How Apache Kafka is greasing the wheels for big data
- 31 October, 2015 01:16
Analytics is often described as one of the biggest challenges associated with big data, but even before that step can happen, data has to be ingested and made available to enterprise users. That's where Apache Kafka comes in.
Originally developed at LinkedIn, Kafka is an open-source system for managing real-time streams of data from websites, applications and sensors.
Essentially, it acts as a sort of enterprise "central nervous system" that collects high-volume data about things like user activity, logs, application metrics, stock tickers and device instrumentation, for example, and makes it available as a real-time stream for consumption by enterprise users.
Kafka is often compared to technologies like ActiveMQ or RabbitMQ for on-premises implementations, or with Amazon Web Services' Kinesis for cloud customers, said Stephen O'Grady, a co-founder and principal analyst with RedMonk.

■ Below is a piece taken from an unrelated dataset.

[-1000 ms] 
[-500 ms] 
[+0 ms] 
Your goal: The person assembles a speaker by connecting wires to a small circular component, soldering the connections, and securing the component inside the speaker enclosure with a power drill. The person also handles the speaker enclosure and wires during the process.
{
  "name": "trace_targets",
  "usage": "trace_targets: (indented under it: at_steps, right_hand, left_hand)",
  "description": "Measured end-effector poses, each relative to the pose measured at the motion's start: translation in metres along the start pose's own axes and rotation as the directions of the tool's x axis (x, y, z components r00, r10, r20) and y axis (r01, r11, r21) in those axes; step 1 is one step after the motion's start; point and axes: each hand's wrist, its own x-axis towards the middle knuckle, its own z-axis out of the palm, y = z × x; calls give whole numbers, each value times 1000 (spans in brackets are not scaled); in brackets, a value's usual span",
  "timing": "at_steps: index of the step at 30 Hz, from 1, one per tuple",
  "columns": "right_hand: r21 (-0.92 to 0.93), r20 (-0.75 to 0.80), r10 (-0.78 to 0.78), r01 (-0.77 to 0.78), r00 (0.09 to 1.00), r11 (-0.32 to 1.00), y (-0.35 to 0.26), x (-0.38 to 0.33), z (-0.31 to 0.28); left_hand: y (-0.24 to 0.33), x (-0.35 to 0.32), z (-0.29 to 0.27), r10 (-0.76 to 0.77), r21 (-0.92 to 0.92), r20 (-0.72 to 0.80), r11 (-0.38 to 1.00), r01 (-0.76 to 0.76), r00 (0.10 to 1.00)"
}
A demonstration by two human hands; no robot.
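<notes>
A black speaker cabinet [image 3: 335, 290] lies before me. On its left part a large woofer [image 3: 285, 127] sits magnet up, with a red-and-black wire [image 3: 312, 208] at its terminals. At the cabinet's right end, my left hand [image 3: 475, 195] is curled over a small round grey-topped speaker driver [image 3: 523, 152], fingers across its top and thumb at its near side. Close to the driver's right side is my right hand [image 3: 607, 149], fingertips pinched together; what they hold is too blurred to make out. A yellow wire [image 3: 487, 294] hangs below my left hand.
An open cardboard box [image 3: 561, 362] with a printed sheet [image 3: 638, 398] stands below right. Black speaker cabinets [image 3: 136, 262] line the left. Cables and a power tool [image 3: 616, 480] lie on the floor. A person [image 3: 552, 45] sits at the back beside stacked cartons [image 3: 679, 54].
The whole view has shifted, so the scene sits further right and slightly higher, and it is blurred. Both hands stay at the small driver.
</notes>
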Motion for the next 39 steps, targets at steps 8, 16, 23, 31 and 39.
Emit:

"It's becoming more visible because it's a high-quality open-source project, but also because its ability to handle high-velocity streams of information is increasingly in demand for usage in servicing workloads like IoT, among others," O'Grady added.
Since being conceived at LinkedIn, Kafka has gained high-profile support from companies such as Netflix, Uber, Cisco and Goldman Sachs. On Friday, it got a fresh boost from IBM, which announced the availability of two new Kafka-based services through its Bluemix platform.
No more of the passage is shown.